# I have this Dream!!!! 150 gallon Aquascaped discus tank



## discuspaul (Jul 27, 2010)

Proceed with your dream - it could work out very well for you.

I would urge you though, before beginning, to do a good deal of homework on discus-keeping to set you off on the right foot.

As for your questions, here's my suggestions:

1. Substrate: For the sake of being able to maintain as near ideal tank cleanliness as possible to ensure continuing discus health, suggest you consider pool filter sand.

2. You can readily grow many types of plants in PFS, using root tab ferts, such as many species of Amazon swords, Jumbo grasses, Crypts, Hygros, Rotalas, Bacopas, Lotuses, Vals & Sags, Anubias, Java Ferns, and a number of others.
As a concession to the plants, consider maintaining temp no higher than 83-84 F.

3. Assuming you go low-tech, lighting need not be more than low to medium intensity.
No particular specialty lighting - I like T5 HO.

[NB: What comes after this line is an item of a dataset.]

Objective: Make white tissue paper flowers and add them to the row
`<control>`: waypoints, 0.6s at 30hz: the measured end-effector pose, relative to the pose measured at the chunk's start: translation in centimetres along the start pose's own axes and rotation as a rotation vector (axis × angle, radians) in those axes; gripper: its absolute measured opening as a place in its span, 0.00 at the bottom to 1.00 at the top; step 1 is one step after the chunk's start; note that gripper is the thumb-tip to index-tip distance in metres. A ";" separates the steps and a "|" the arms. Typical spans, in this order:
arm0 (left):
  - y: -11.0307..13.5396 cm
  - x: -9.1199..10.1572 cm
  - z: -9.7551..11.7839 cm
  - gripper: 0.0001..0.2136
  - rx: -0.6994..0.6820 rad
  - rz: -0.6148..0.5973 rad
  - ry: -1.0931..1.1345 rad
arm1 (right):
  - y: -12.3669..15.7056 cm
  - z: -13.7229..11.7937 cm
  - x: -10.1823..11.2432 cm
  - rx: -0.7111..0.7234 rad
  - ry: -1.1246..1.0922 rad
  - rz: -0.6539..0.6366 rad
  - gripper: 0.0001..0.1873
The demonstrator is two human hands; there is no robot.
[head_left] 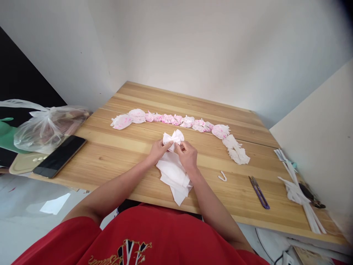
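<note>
A white tissue-paper bow [173, 137], pinched in at its middle and fanned out at both sides, is held up over the table. My left hand [160, 150] grips its left side, thumb near the pinched centre. On the other side my right hand [188, 154] closes on the bow with thumb and fingertips. Below the hands lies a loose stack of white tissue sheets [174, 176], partly covered by my right wrist. Farther back, several crinkled paper pieces, some pink-spotted, form a curved row [176, 119].
Thread snips [259, 192] and a short bent white strip [222, 176] lie to the right. White strips [298, 195] and a dark tool [310, 193] are by the right wall. A phone [60, 156] and a knotted plastic bag [51, 127] are at left on the wooden table [110, 147].
</note>
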State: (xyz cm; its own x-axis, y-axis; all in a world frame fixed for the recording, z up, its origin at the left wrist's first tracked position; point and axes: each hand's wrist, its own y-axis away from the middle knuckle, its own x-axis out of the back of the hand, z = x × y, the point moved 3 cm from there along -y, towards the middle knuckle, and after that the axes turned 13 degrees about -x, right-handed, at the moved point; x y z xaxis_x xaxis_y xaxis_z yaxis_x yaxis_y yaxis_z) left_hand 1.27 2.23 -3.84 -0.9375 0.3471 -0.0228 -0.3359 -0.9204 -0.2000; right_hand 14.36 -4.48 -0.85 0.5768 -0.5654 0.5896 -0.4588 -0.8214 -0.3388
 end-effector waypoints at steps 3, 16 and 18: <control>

4. Driftwood or rocks - suit yourself - but be cautious about any hardscape not having many sharp ends/edges so that the discus don't injure themselves. Leave the discus a good amount of swimming space no matter how & with what you set up.

5. Compatible tankmates are many - Several types of Tetras, e.g. Cardinals, Rummy-Noses, Bloodfins, Bleeding Hearts, Head & Tail Lights, Glo-Lights, etc.
Cories for bottom-dwelling clean-up crew; German Blue Rams; Rasboras; Hatchet Fish; BNP's - there are many other species too - just research their compatability for keeping with discus. Avoid any fish that can grow quite large and may show aggression, which can intimidate and stress discus - as well as very active, fast moving fish which tend to startle discus, or any 'nippers' - along with fish that are small enough to temp discus for lunch, e.g. immature neons.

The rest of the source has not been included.